**TASK REQUIREMENTS:**
Your task is to copy the stretch of lines in the records below that begins with the line containing "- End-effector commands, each" and ends with the line containing "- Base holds", exactly as written, with nothing added.

Collected data:

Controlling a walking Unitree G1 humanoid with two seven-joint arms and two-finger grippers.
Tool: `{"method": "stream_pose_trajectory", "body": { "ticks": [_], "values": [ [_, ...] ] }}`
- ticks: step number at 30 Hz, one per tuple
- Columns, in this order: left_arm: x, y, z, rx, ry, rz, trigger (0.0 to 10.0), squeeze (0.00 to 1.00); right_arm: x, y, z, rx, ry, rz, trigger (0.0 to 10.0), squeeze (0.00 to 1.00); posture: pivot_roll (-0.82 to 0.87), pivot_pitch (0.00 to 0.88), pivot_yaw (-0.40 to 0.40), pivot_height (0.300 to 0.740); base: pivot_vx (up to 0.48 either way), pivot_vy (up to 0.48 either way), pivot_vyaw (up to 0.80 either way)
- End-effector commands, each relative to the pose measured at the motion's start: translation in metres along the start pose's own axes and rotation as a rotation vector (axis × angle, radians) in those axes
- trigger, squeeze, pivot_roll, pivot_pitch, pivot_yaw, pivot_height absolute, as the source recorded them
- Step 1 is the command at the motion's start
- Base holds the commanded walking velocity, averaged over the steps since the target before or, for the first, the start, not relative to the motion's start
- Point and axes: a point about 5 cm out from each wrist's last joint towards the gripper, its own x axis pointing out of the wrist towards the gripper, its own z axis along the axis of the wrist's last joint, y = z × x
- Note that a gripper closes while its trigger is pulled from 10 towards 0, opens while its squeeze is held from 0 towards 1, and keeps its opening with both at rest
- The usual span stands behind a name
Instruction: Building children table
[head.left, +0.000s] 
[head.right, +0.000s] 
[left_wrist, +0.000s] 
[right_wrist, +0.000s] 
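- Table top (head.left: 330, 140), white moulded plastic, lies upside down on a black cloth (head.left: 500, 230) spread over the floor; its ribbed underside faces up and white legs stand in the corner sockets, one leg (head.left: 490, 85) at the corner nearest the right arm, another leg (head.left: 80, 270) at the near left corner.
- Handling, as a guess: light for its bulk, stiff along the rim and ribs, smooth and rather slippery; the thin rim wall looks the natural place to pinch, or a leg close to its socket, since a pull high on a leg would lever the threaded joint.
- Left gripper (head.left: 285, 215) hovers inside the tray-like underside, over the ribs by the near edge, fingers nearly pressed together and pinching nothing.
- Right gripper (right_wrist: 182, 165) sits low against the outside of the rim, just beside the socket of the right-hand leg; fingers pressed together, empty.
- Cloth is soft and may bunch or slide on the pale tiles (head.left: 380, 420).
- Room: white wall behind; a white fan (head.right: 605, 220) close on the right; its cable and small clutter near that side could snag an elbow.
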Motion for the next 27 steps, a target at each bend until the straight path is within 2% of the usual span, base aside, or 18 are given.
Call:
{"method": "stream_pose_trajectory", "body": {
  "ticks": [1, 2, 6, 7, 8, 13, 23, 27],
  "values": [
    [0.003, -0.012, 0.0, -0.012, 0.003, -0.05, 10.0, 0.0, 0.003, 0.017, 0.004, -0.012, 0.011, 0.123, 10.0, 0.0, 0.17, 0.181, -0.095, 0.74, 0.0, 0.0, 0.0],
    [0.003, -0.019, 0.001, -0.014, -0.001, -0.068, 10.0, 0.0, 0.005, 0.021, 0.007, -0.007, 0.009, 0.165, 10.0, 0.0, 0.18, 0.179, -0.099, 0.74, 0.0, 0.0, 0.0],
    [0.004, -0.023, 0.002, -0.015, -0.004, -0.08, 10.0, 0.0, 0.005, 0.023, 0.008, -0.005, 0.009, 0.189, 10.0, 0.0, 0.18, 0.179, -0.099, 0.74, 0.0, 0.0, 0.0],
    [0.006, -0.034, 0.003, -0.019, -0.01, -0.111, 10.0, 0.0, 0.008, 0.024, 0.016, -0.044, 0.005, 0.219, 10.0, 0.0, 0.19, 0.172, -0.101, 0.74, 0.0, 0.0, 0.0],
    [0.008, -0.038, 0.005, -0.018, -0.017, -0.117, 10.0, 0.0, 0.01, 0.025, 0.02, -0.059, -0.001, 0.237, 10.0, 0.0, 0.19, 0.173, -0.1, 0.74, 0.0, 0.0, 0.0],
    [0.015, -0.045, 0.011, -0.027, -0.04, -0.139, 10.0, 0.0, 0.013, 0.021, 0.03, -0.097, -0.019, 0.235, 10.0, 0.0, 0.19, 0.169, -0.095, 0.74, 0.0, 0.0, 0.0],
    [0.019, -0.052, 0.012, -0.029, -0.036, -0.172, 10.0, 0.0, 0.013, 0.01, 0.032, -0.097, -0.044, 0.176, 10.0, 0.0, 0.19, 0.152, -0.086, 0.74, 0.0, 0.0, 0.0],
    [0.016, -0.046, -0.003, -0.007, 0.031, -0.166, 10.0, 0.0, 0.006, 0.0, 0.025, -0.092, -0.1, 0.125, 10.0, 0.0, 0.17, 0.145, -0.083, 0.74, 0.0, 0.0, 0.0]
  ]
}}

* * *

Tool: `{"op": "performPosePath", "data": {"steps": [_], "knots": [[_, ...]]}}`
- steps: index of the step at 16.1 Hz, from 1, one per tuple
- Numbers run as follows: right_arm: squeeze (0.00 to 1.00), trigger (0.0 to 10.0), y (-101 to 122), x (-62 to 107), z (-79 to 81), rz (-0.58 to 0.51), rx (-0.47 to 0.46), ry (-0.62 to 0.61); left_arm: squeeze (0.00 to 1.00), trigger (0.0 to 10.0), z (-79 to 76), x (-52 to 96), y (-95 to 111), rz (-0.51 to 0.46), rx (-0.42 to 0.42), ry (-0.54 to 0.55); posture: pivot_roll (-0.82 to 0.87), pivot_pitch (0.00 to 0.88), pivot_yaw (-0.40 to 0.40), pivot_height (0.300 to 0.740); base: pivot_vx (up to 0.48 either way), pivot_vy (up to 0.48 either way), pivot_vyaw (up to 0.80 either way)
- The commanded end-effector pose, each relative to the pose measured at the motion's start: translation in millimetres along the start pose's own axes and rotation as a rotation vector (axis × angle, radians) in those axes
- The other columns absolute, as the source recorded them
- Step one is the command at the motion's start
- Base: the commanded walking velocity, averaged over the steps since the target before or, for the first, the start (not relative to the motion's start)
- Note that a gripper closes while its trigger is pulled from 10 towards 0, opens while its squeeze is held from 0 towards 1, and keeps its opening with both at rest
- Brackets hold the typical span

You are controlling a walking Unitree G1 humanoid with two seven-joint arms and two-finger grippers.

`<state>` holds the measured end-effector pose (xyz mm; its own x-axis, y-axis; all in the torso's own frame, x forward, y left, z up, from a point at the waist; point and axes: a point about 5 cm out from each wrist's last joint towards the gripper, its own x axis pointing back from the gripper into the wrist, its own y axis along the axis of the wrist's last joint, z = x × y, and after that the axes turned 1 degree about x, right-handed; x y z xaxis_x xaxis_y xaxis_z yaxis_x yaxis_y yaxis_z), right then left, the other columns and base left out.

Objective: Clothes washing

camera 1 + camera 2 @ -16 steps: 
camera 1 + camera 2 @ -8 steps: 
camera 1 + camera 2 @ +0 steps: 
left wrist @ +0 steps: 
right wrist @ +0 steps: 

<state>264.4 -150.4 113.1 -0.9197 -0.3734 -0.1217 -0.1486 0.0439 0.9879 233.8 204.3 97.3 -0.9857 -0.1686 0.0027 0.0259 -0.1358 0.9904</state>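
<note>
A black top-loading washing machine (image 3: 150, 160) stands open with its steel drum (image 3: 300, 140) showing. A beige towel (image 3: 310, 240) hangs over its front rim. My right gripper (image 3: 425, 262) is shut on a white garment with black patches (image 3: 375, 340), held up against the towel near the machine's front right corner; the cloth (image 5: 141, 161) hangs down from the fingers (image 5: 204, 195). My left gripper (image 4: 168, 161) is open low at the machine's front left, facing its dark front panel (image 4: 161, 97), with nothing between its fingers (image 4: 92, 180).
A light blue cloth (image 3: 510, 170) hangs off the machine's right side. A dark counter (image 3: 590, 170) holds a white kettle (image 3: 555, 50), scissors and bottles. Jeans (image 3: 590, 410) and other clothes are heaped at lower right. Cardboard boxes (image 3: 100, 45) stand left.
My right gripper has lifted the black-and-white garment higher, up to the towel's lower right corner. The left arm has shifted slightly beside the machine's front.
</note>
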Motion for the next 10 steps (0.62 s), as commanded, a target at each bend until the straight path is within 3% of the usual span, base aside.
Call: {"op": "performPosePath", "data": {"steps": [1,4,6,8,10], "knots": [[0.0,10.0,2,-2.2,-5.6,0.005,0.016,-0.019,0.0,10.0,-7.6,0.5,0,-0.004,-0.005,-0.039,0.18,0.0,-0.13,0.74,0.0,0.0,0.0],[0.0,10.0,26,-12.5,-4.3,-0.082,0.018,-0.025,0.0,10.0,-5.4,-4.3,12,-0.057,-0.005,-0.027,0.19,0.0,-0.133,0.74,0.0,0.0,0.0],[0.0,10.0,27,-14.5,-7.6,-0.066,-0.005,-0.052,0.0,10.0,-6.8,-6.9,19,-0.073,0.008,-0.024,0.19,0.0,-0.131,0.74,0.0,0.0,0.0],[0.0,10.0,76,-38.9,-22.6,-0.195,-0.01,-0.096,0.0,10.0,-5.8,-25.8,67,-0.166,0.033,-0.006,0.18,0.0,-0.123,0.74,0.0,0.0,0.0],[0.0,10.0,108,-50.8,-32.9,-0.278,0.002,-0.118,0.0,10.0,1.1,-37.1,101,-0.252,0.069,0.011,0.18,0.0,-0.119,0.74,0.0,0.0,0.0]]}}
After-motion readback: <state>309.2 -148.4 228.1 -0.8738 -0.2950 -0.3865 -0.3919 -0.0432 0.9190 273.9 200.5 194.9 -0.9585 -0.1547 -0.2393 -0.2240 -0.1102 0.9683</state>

**RESPONSE AREA:**
- End-effector commands, each relative to the pose measured at the motion's start: translation in metres along the start pose's own axes and rotation as a rotation vector (axis × angle, radians) in those axes
- trigger, squeeze, pivot_roll, pivot_pitch, pivot_yaw, pivot_height absolute, as the source recorded them
- Step 1 is the command at the motion's start
- Base holds the commanded walking velocity, averaged over the steps since the target before or, for the first, the start, not relative to the motion's start

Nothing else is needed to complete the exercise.